### Work instruction
Copy out the data word for word, without any of its pictures.

### Dataset extract
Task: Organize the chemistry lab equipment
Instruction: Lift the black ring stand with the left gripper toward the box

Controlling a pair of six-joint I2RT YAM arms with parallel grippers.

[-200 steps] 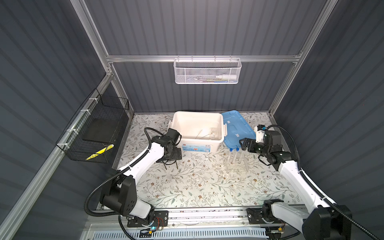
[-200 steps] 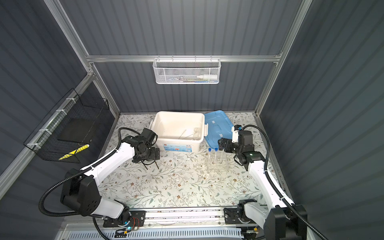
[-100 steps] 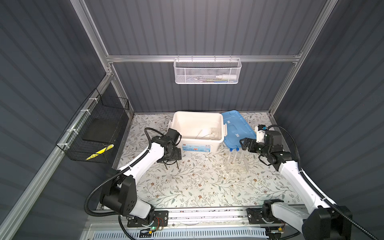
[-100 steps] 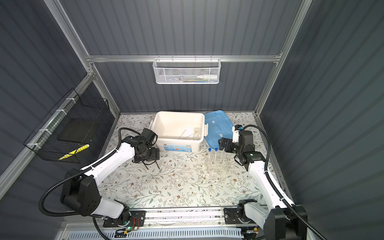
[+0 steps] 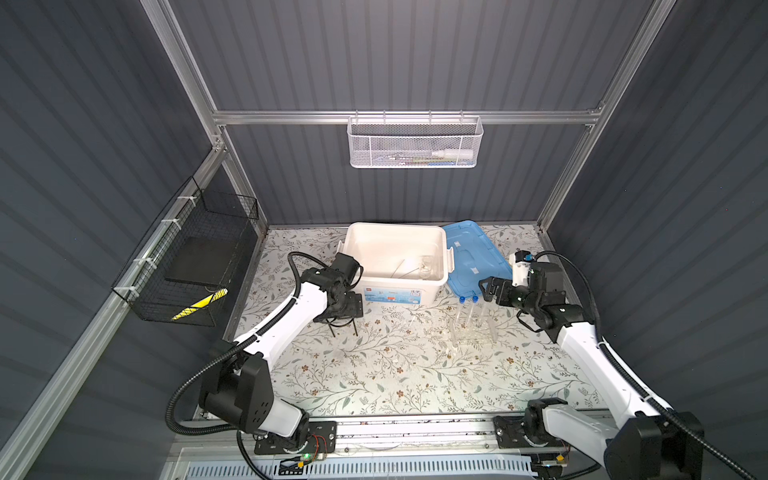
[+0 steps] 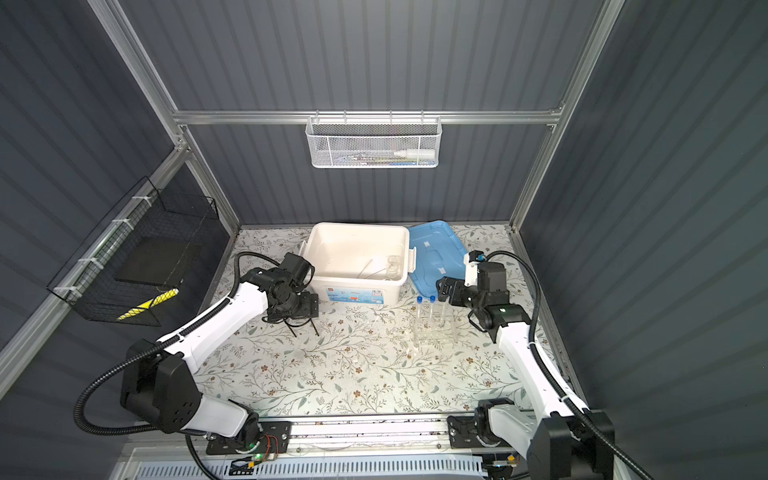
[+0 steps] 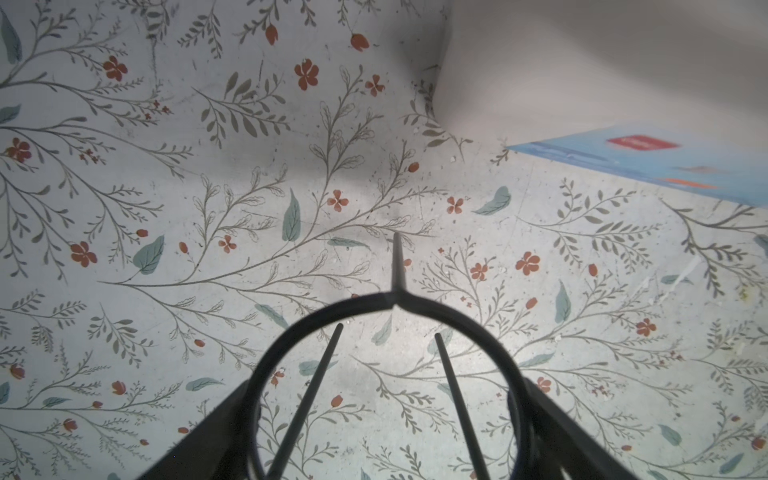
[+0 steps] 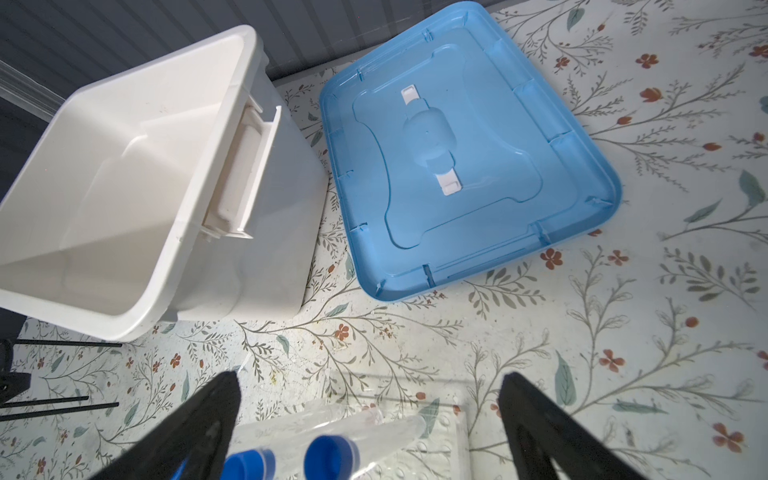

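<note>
Left wrist | tripod [image 7: 365, 300]: black wire ring, three thin straight legs

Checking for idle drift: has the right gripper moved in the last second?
No. The right gripper hangs open at the same spot, just off the blue lid's near edge and right of the capped test tubes.

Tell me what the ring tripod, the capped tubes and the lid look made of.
Black ring tripod: likely thin metal wire, matte dark finish, welded-looking joint at the leg. Test tubes: clear glass or plastic, unclear which; caps glossy blue plastic. Blue lid: translucent moulded plastic, ribs and clips visible.
</note>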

### The answer
Task: Organize the chemistry lab equipment
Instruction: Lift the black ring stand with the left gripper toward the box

Controlling a pair of six-joint I2RT YAM arms with parallel grippers.

[-200 steps] 
[-200 steps] 
[-100 steps] 
[-100 steps] 
[+0 steps] 
[+0 steps] 
[+0 steps] 
[+0 steps] 

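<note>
Left wrist | tripod [image 7: 365, 300]: black wire ring, three thin straight legs

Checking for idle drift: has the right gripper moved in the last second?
No. The right gripper hangs open at the same spot, just off the blue lid's near edge and right of the capped test tubes.

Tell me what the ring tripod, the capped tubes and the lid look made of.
Black ring tripod: likely thin metal wire, matte dark finish, welded-looking joint at the leg. Test tubes: clear glass or plastic, unclear which; caps glossy blue plastic. Blue lid: translucent moulded plastic, ribs and clips visible.
</note>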

Nothing more remains in this exercise.